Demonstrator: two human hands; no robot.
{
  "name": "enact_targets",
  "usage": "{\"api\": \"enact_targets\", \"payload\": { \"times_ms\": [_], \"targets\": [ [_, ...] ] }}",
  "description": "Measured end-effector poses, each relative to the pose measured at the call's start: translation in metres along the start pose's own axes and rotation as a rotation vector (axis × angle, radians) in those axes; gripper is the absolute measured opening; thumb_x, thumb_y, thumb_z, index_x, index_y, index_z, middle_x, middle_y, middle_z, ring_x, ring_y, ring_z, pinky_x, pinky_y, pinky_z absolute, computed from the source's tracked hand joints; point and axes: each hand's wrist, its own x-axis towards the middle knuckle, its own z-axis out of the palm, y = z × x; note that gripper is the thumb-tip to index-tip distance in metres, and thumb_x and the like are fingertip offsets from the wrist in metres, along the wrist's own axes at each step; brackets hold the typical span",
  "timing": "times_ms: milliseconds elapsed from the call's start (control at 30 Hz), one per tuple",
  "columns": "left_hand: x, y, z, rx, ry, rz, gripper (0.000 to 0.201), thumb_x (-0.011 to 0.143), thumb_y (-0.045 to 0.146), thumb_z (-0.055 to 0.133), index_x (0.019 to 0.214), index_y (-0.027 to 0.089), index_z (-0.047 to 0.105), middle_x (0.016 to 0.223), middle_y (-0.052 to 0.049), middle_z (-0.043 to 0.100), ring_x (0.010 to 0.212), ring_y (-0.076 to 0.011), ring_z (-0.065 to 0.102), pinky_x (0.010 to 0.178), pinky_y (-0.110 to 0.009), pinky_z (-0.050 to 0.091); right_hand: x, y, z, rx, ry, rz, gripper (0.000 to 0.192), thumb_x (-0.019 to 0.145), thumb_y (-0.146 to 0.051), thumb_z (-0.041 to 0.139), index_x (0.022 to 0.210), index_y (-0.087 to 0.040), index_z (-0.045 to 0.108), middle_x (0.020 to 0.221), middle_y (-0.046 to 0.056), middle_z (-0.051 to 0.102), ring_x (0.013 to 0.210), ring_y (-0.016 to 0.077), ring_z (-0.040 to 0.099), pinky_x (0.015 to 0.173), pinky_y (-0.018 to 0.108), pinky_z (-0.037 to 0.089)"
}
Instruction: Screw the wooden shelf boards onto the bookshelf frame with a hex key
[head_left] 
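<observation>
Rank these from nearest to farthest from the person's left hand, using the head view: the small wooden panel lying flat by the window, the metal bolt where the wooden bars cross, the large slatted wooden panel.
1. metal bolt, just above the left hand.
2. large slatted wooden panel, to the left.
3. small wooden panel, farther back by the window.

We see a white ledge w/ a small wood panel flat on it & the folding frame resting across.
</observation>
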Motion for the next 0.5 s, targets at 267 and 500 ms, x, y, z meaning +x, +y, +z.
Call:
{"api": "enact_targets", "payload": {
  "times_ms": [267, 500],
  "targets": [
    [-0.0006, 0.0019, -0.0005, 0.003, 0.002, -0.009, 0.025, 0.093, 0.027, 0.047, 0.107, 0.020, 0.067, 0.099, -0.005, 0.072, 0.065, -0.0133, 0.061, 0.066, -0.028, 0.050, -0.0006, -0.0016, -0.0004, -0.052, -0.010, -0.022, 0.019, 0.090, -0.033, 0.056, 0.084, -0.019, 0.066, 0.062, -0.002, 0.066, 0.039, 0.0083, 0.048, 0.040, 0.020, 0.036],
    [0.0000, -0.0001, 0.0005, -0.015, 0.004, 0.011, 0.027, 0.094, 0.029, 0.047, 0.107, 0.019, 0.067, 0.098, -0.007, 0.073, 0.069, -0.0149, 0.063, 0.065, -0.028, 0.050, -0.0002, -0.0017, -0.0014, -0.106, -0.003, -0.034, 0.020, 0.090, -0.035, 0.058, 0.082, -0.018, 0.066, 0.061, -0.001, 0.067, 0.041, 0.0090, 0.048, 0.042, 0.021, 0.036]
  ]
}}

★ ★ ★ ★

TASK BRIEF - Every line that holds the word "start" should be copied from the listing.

WRITTEN SOLUTION -
  "description": "Measured end-effector poses, each relative to the pose measured at the call's start: translation in metres along the start pose's own axes and rotation as a rotation vector (axis × angle, radians) in those axes; gripper is the absolute measured opening; thumb_x, thumb_y, thumb_z, index_x, index_y, index_z, middle_x, middle_y, middle_z, ring_x, ring_y, ring_z, pinky_x, pinky_y, pinky_z absolute, computed from the source's tracked hand joints; point and axes: each hand's wrist, its own x-axis towards the middle knuckle, its own z-axis out of the palm, y = z × x; note that gripper is the thumb-tip to index-tip distance in metres, and thumb_x and the like are fingertip offsets from the wrist in metres, along the wrist's own axes at each step; brackets hold the typical span",
  "timing": "times_ms: milliseconds elapsed from the call's start (control at 30 Hz), one per tuple",

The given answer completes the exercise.